Champignon atomique, Hiroshima, Nagasaki et équipement militaire

Champignon atomique, Hiroshima, Nagasaki et équipement militaire 

Sylvain Sarrazin – Agence Science-Presse

Triste anniversaire… Les 6 et 9 août 1945, les États-Unis procédaient au bombardement nucléaire d’Hiroshima et de Nagasaki. Si cette explosion et son champignon atomique ont marqué l’imaginaire de la communauté internationale, les troupes américaines ont eu, de leur côté, du fil à retordre avec un autre type de champignon dont la vocation a bien évolué depuis…

Champignon et matériel militaire

Les îles Salomon, un archipel situé au sud-ouest du Pacifique, avaient réservé une bien mauvaise surprise aux militaires, qui y avaient installé une base opérationnelle durant la Seconde Guerre mondiale. À leur grand dam, les Américains assistaient à la dégradation fulgurante de leur matériel. Des tentes et des vêtements principalement. Déjà aux prises avec l’armée japonaise, les militaires devaient dès lors se battre avec un autre ennemi… invisible celui-là. Son nom?
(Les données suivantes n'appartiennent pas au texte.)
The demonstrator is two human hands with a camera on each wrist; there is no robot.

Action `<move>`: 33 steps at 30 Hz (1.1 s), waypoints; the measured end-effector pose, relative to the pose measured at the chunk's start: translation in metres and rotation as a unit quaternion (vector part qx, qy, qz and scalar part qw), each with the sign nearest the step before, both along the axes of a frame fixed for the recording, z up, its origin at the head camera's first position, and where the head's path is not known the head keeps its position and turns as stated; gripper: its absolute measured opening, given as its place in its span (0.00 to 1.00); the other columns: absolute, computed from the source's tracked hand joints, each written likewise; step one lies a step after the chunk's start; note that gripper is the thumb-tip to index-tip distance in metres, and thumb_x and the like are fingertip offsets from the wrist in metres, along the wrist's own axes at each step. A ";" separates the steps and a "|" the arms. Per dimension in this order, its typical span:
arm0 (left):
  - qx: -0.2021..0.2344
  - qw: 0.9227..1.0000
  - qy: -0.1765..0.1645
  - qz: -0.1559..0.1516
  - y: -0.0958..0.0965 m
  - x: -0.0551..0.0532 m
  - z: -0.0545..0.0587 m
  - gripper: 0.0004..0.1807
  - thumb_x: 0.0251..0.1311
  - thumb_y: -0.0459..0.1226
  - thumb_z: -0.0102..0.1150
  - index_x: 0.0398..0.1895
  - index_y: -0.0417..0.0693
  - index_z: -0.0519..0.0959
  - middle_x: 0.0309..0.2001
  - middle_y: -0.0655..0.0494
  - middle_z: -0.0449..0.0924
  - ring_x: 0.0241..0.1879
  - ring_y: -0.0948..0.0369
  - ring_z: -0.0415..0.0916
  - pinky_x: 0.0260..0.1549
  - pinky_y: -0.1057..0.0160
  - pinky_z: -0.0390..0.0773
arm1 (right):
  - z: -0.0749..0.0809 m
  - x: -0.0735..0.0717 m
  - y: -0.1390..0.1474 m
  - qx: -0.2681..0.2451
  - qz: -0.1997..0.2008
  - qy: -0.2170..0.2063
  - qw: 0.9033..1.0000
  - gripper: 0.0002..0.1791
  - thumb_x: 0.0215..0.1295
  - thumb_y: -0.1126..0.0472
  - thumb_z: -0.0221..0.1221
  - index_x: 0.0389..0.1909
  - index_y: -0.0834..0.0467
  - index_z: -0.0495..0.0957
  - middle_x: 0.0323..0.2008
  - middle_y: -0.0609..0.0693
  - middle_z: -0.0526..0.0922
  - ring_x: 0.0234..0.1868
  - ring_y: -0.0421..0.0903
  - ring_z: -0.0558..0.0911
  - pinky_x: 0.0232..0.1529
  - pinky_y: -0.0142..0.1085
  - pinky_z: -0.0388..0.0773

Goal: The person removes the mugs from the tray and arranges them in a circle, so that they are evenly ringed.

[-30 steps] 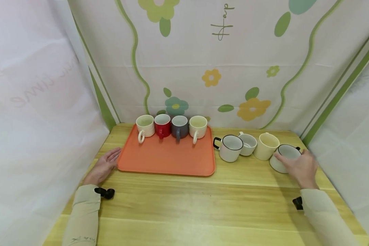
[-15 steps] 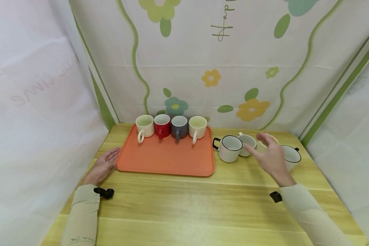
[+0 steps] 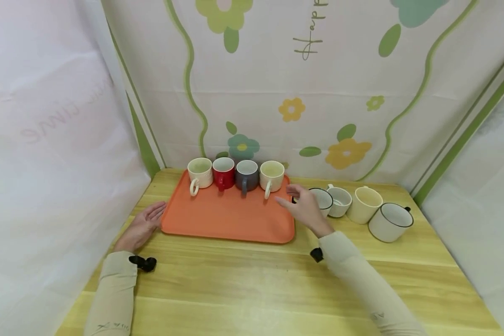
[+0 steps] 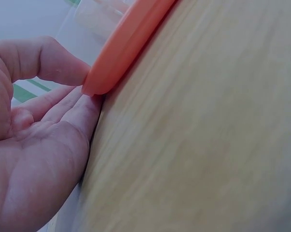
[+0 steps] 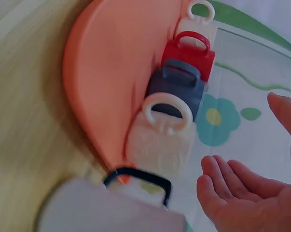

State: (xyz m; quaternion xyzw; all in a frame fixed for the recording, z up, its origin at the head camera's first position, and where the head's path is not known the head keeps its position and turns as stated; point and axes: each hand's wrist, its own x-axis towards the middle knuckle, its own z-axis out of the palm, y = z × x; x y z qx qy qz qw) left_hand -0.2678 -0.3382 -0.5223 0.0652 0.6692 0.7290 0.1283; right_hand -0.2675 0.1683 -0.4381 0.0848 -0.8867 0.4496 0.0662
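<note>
My left hand [image 3: 139,227] rests on the table at the left side of the orange tray [image 3: 228,219], fingers extended along its edge. In the left wrist view, the thumb tip of that hand [image 4: 39,140] touches the tray rim [image 4: 118,53]. Along the tray's back stand a cream mug [image 3: 200,173], a red mug [image 3: 224,173], a grey-blue mug [image 3: 247,175] and another cream mug [image 3: 272,176], handles forward. Over the tray's right edge hovers my right hand [image 3: 305,209], holding nothing, thumb and fingers apart. It partly hides a white, black-rimmed mug [image 3: 322,199].
Right of the tray, a small white cup [image 3: 339,205], a pale yellow mug [image 3: 364,205] and another black-rimmed white mug [image 3: 389,224] stand in a row on the wooden table [image 3: 235,289]. A printed cloth [image 3: 248,93] hangs behind.
My right hand has let go of the rightmost black-rimmed mug and swept left past the other mugs to the tray's right edge. The left hand stays in place.
</note>
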 end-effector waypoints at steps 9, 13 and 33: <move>-0.021 1.000 -0.003 -0.003 0.002 0.000 -0.004 0.46 0.57 0.15 0.43 0.77 0.39 0.39 0.78 0.40 0.35 0.78 0.46 0.35 0.49 0.76 0.75 | -0.036 -0.041 -0.034 -0.086 -0.056 -0.104 0.989 0.24 0.63 0.37 0.57 0.50 0.49 0.81 0.48 0.48 0.84 0.50 0.47 0.82 0.52 0.42 0.78; -0.021 1.000 -0.004 -0.001 0.002 -0.001 -0.004 0.45 0.58 0.16 0.43 0.77 0.40 0.39 0.78 0.40 0.35 0.78 0.47 0.35 0.50 0.76 0.75 | -0.045 -0.051 -0.046 -0.116 -0.069 -0.089 0.987 0.21 0.67 0.43 0.56 0.44 0.56 0.83 0.44 0.52 0.85 0.45 0.47 0.80 0.47 0.37 0.76; -0.026 1.000 0.005 0.006 0.003 0.002 -0.001 0.45 0.57 0.16 0.40 0.77 0.38 0.38 0.78 0.40 0.35 0.78 0.46 0.34 0.51 0.77 0.74 | -0.052 -0.065 -0.067 -0.216 -0.134 -0.119 0.960 0.27 0.72 0.45 0.48 0.17 0.59 0.72 0.16 0.46 0.68 0.23 0.45 0.67 0.25 0.34 0.64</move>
Trichoderma reesei, un champignon plutôt singulier. « Il s’agit d’une espèce microscopique filamenteuse, rien à voir avec un champignon de Paris! », plaisante Bernard Henrissat, qui dirige l’équipe de glycogénomique à l’Université de la Méditerranée de Marseille. « Initialement, les Américains ont voulu savoir pourquoi leur matériel se détériorait si rapidement », rappelle-t-il.

C’est ainsi que l’ennuyeux champignon fut expédié à Natick, dans le Massachusetts, où il tomba entre les mains et sous les microscopes du professeur Elwyn Reese. Publications et résultats se multiplièrent dès 1950. Le scientifique découvrit peu à peu la raison de cette voracité inhabituelle : le champignon possède une batterie d’enzymes, des cellulases aux propriétés très performantes dans la dégradation des végétaux.

« Pour vivre, ce champignon a besoin, comme tout être vivant, de nourriture. Parmi celles qu’il est capable de manger, on retrouve la cellulose. Or, il s’agit de la principale composante du coton, matière employée pour fabriquer les tentes. Votre blue-jean serait également susceptible de pourrir », explique M. Henrissat. Ce qui fait du Trichoderma Reesei un véritable organisme anti-américain!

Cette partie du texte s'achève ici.